Why I had to leave San Diego

I can’t live in San Diego right now, the greatest city I know.

San Diego to me is a place like no other, a place where I was born and found my best friends, a place that makes me smile when I think about it, a place where I found love, a place that not only encapsulates a physical utopia to me, but a place that houses the greatest people. The bipolar weather, the cliffs, the hidden gems, the places that when visited I’m not only attracted by the location but my memories in each. I run to Cabrillo, and I see Coronado on my left, the greenery that encompasses the strip of land that leads to our national monument. I see a little kid riding his bike to the monument with his friends and family, or the young teen driving down the empty dark road after receiving his license for his first time. I walk down Newport and stop to look at what used to be the Super Max liquor store on my left, our usual spot after a morning surf where we would grab the infamous Hostess cookies. I see the now-gone, Starbucks on the right where my mom and I protested against the opening. I see Hodad’s the symbolic and entrance to the OB culture. The eerie yet attractive Black store where as a kid I felt was a secret drug dispenser, where a group of secret words could get you whatever one needed(that actually might be true, who knows). Farther down Newport Avenue I see lighthouse ice cream, a place I visited as a kid and relied on my mom to pick a good ice cream since my eyes couldn’t reach the ice cream in the refrigerator. Later, as a teen I was the one ordering and choosing the ice cream for my date and I. I go down to the beach and I see “tower 2” the usual spot for my family and I as a kid. Then later it became the usual “hang out” spot for the high school teenagers. I make these connections whenever I visit my home.

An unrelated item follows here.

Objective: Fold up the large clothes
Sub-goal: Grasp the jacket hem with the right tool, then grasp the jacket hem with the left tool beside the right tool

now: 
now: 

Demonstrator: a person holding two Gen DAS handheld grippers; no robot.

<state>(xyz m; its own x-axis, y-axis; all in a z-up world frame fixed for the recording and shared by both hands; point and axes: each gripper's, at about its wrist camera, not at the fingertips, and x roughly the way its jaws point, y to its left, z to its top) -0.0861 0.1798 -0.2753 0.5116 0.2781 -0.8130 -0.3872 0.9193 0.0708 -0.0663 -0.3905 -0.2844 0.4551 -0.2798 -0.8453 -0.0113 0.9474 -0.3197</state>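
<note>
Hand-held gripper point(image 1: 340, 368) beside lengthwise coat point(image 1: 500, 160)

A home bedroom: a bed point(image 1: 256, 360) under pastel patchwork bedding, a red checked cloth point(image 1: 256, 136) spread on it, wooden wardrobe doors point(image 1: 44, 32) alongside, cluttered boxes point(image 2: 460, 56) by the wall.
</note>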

“You love San Diego so much, just come back” I had a friend tell me once. When I referred to myself in the paragraph above I talked about the teen that visited these places later in life. I think of myself as a teen when I think about the time when I lived in San Diego, until the age of 21.

Leaving the comfort of my home, my best friends, my favorite places, surfing, financial freedom given to me partly from my parents, the English language, warm encounters with most people...I became sheltered from the difficulties that exist in most other places in the world.

Some people don’t need this push, but I did. And I think I still have room to grow. The heartache, oppression, pain, pressure, difficulty, is what helped me forge a mindset I wouldn’t have been able to obtain in San Diego. I don’t think the way I did when I lived in San Diego, different priorities, different ways to feel satisfied, I have achieved a way of thinking that transformed the way I see my place in society.

Now, I don’t want to sound like I’m putting down anyone that has never left their home, because I am not. Everyone achieves maturation in different ways, and this is and was my way.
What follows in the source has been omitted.